*** Listed records

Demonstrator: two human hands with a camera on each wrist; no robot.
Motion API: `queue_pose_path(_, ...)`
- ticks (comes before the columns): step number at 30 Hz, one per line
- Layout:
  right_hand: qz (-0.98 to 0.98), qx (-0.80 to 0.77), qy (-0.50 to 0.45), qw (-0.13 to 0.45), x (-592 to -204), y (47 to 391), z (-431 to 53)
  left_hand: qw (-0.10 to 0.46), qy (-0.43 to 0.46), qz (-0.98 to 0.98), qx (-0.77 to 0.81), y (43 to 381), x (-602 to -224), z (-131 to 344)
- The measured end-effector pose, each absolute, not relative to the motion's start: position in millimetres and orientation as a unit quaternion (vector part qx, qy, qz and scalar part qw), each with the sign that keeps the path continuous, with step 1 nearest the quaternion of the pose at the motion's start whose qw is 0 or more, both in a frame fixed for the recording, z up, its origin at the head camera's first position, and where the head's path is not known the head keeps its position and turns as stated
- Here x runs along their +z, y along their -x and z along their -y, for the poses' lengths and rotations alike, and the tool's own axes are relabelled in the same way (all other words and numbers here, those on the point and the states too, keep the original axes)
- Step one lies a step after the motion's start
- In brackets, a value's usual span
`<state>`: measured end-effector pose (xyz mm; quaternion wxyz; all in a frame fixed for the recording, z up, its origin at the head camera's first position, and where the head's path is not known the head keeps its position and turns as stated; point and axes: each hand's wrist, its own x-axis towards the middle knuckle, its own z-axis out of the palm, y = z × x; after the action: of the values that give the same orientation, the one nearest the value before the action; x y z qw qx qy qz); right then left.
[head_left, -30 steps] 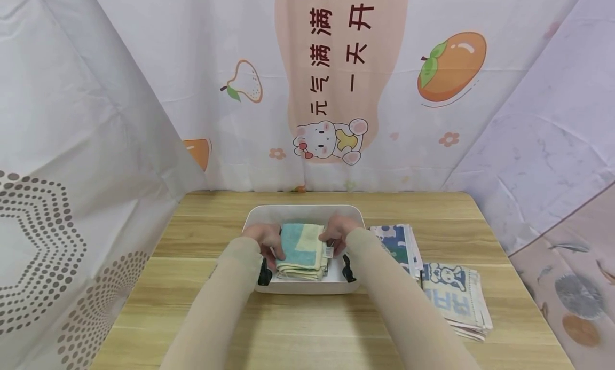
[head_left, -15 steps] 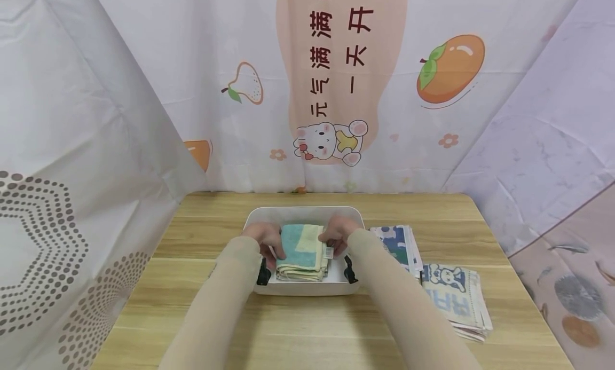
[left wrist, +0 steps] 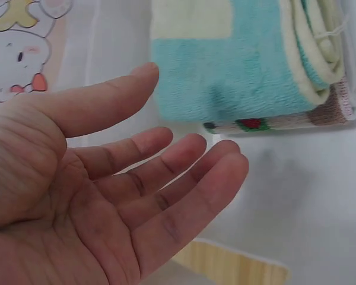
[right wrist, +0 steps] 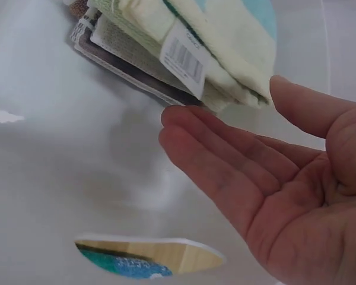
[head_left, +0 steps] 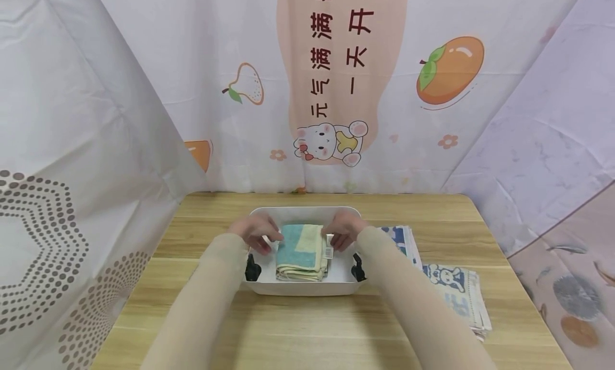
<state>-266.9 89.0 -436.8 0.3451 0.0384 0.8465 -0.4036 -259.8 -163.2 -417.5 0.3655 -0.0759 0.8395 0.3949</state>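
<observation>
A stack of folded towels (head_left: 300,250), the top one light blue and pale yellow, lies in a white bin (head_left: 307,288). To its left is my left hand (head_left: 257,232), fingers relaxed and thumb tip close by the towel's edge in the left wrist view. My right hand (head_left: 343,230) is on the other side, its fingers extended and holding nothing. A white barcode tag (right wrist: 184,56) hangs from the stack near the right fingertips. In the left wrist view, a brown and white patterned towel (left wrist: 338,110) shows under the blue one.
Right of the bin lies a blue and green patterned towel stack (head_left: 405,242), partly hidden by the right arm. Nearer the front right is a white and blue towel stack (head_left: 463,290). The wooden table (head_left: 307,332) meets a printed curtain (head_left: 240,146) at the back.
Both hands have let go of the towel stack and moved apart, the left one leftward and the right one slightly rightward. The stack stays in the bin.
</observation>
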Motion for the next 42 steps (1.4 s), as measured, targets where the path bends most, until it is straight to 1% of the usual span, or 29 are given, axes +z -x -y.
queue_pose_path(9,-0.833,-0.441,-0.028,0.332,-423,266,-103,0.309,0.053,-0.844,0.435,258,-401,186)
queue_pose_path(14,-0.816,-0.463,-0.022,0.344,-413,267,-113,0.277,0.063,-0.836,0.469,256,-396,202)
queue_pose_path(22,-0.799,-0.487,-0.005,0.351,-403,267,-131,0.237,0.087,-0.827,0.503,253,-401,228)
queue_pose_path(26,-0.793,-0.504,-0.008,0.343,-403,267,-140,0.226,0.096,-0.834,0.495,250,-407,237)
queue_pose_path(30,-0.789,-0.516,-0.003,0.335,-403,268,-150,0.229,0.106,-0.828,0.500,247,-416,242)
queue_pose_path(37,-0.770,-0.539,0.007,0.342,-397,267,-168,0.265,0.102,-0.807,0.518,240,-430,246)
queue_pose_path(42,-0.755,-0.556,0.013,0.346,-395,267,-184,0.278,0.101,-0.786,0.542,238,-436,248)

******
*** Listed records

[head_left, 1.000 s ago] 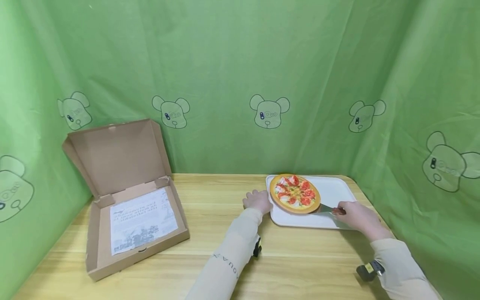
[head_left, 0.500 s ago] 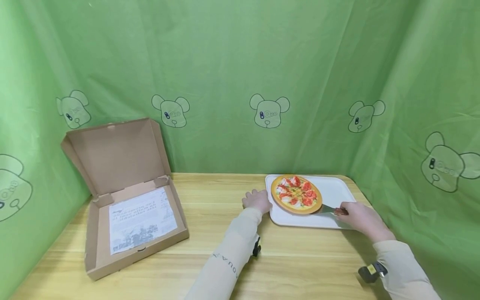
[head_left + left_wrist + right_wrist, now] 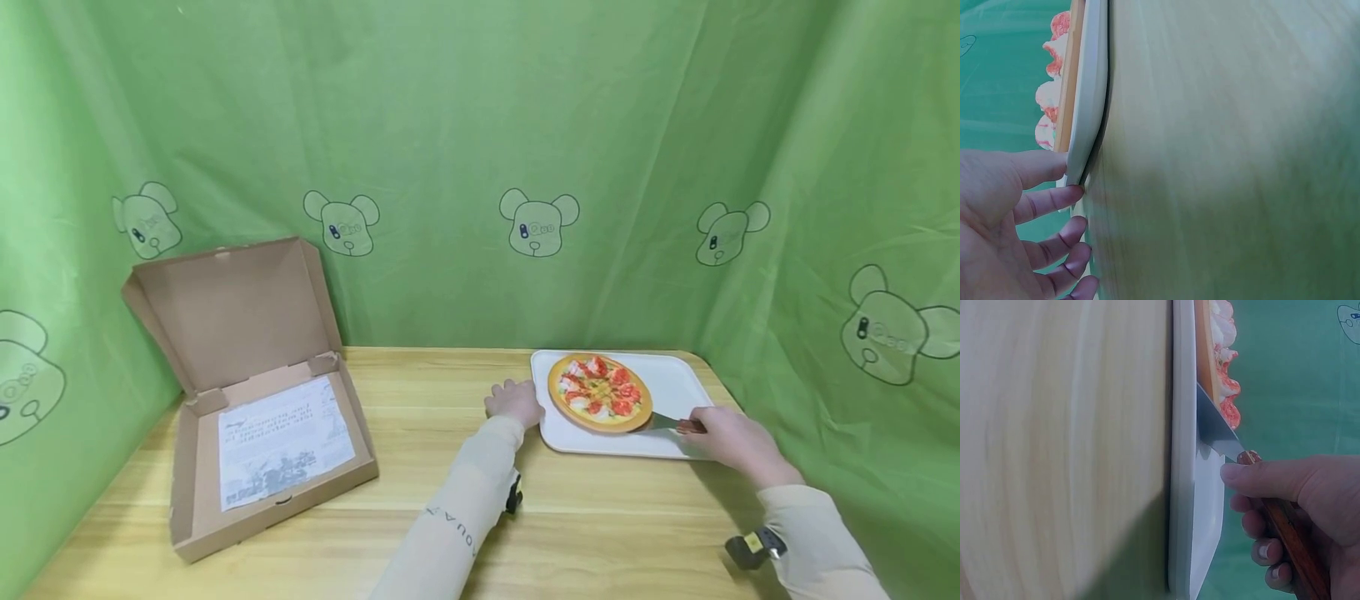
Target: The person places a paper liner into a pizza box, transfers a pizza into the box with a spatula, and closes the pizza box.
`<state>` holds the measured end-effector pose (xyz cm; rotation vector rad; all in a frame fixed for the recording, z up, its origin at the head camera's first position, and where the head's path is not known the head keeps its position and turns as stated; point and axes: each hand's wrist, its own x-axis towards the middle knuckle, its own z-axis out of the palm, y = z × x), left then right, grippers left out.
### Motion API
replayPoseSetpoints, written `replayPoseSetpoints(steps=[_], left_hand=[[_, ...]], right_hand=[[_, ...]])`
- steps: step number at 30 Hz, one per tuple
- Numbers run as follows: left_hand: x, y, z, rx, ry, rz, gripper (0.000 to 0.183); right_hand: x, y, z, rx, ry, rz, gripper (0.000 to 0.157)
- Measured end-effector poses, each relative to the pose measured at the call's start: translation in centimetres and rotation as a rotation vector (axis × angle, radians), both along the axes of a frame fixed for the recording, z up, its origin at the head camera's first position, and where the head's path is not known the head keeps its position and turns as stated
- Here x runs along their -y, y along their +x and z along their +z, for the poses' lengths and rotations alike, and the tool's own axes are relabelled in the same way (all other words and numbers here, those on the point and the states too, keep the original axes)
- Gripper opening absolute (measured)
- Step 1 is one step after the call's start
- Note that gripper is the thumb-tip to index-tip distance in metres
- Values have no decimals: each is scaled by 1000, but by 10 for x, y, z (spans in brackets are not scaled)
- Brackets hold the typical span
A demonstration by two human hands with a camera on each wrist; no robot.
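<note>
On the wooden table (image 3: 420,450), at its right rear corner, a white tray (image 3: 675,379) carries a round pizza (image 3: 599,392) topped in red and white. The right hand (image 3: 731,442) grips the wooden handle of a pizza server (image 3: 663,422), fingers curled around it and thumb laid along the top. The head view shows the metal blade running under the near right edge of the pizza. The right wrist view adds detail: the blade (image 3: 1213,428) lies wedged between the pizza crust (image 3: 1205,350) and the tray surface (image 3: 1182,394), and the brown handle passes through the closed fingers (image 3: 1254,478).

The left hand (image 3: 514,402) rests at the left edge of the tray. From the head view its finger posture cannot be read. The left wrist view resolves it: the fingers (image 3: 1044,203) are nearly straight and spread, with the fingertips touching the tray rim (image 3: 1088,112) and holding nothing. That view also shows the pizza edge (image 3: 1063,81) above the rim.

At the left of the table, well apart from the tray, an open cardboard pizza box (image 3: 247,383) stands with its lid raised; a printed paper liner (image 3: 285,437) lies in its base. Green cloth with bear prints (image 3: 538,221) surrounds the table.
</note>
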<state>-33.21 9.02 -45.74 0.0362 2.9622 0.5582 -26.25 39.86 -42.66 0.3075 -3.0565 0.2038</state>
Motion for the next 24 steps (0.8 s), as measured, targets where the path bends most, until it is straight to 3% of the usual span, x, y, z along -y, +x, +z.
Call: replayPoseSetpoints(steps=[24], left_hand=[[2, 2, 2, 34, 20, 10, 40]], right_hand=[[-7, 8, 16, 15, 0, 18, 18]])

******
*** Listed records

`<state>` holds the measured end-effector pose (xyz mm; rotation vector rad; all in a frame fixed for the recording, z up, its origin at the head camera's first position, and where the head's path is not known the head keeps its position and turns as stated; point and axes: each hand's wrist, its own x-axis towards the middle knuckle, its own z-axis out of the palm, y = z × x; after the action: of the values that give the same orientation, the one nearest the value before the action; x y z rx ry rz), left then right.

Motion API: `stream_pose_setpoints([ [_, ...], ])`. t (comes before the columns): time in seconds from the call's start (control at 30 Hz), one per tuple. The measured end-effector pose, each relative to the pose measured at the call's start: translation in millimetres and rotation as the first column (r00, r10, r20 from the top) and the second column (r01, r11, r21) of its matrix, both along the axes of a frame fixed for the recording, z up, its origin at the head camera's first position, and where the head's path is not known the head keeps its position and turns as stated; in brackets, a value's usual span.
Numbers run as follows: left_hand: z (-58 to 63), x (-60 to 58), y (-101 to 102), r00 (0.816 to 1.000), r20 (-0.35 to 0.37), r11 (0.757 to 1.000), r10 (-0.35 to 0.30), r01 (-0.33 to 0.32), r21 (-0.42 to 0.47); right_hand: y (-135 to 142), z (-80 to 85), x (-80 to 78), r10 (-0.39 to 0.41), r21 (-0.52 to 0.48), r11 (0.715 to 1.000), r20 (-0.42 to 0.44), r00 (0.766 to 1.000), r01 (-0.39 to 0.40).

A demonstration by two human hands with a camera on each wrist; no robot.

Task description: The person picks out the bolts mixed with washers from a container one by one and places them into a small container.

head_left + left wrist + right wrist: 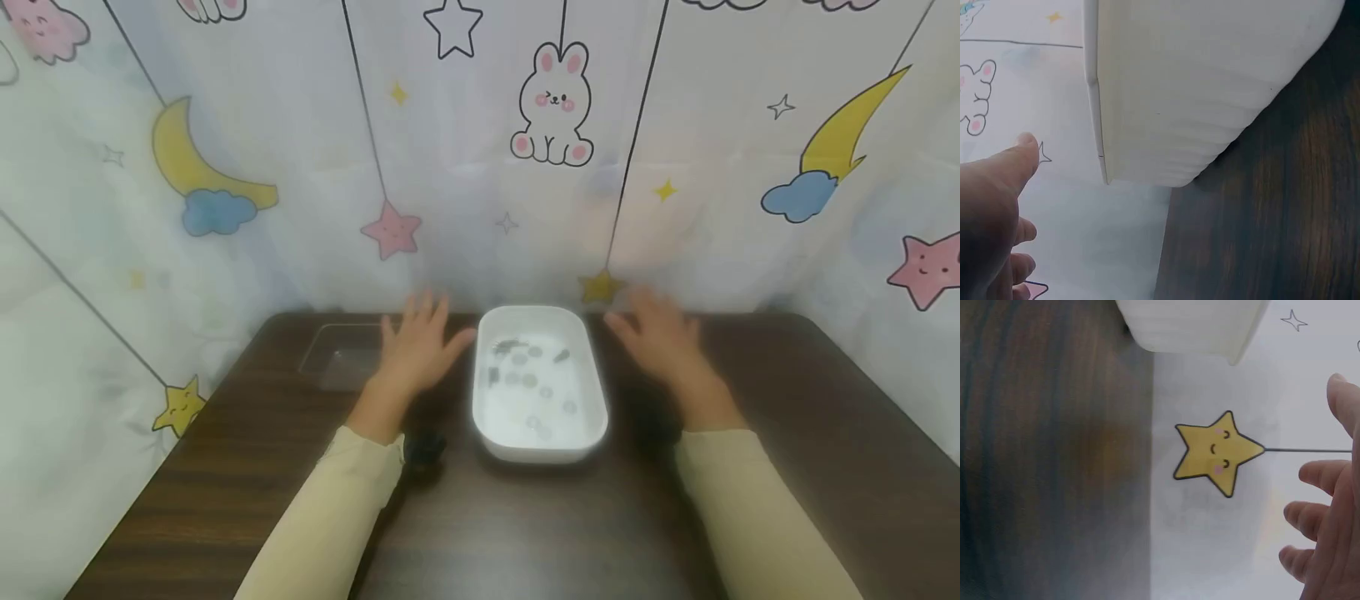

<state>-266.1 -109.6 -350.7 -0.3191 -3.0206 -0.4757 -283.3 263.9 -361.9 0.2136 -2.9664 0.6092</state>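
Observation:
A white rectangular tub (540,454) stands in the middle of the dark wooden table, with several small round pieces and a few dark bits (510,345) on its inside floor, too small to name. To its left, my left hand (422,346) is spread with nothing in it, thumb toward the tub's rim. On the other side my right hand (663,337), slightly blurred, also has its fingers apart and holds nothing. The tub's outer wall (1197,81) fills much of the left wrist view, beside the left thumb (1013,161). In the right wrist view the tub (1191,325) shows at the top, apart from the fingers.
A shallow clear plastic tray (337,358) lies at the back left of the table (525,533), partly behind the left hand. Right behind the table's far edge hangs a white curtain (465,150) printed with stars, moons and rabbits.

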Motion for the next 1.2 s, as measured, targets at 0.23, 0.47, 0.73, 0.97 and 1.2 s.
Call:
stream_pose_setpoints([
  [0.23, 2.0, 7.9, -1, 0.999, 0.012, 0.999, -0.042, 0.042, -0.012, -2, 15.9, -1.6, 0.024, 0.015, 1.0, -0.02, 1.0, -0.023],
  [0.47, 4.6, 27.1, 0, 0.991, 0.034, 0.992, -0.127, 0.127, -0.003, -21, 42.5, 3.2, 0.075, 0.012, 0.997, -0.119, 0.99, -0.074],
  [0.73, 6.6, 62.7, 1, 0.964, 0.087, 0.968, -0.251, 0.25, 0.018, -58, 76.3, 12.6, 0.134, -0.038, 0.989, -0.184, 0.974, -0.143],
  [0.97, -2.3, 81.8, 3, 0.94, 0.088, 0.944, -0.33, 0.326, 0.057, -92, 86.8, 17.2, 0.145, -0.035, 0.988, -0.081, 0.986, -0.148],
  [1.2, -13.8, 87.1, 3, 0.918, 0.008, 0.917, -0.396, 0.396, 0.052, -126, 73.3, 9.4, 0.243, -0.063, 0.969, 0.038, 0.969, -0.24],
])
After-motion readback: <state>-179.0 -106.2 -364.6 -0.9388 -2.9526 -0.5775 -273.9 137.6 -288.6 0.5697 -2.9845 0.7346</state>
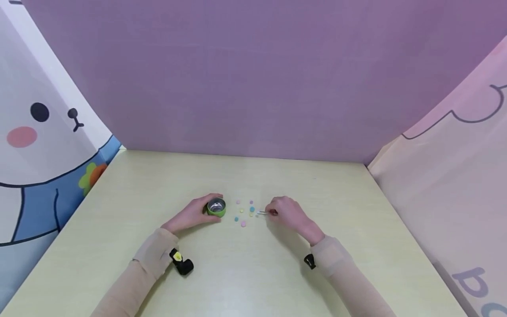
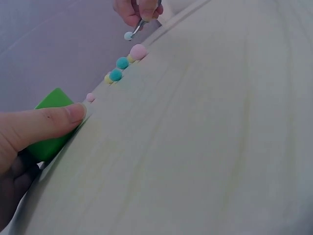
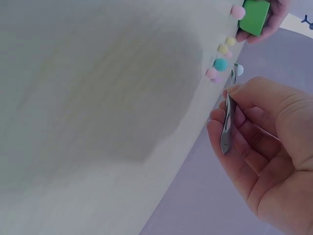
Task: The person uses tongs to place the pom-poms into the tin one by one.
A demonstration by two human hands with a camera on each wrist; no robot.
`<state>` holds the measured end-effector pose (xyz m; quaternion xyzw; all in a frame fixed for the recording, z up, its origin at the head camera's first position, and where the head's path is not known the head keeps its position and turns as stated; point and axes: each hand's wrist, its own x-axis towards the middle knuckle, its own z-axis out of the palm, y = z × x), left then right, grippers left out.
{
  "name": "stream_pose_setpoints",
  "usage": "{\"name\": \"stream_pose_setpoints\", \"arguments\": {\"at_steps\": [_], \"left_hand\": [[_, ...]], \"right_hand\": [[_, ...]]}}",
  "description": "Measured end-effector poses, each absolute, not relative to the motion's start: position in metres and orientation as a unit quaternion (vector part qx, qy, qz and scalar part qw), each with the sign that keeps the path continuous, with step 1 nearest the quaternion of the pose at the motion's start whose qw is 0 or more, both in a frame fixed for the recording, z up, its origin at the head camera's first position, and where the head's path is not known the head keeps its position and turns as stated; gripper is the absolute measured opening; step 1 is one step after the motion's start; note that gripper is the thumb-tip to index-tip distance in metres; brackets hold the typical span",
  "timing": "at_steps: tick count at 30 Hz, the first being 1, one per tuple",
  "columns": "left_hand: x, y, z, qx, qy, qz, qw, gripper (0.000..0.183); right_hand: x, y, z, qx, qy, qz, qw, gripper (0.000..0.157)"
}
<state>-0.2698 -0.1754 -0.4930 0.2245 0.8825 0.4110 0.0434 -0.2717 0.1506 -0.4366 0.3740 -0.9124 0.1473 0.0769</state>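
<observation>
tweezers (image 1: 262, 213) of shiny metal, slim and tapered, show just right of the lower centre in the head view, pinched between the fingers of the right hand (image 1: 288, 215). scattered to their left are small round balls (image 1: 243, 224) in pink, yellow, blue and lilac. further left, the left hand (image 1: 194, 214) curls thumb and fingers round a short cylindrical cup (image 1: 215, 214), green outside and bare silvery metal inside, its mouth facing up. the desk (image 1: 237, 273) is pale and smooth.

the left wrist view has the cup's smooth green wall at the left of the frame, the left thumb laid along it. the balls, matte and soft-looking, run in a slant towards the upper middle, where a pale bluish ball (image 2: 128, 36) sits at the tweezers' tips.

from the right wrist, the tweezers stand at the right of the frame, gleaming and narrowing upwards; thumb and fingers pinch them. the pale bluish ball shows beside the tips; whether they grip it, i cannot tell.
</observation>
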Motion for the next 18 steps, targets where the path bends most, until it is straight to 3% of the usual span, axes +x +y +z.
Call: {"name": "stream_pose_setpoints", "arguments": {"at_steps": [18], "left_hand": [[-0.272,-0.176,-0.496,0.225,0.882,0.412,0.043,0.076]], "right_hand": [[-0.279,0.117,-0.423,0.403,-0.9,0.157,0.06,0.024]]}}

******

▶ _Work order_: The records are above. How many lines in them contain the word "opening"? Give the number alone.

▶ _Result for this task_: 2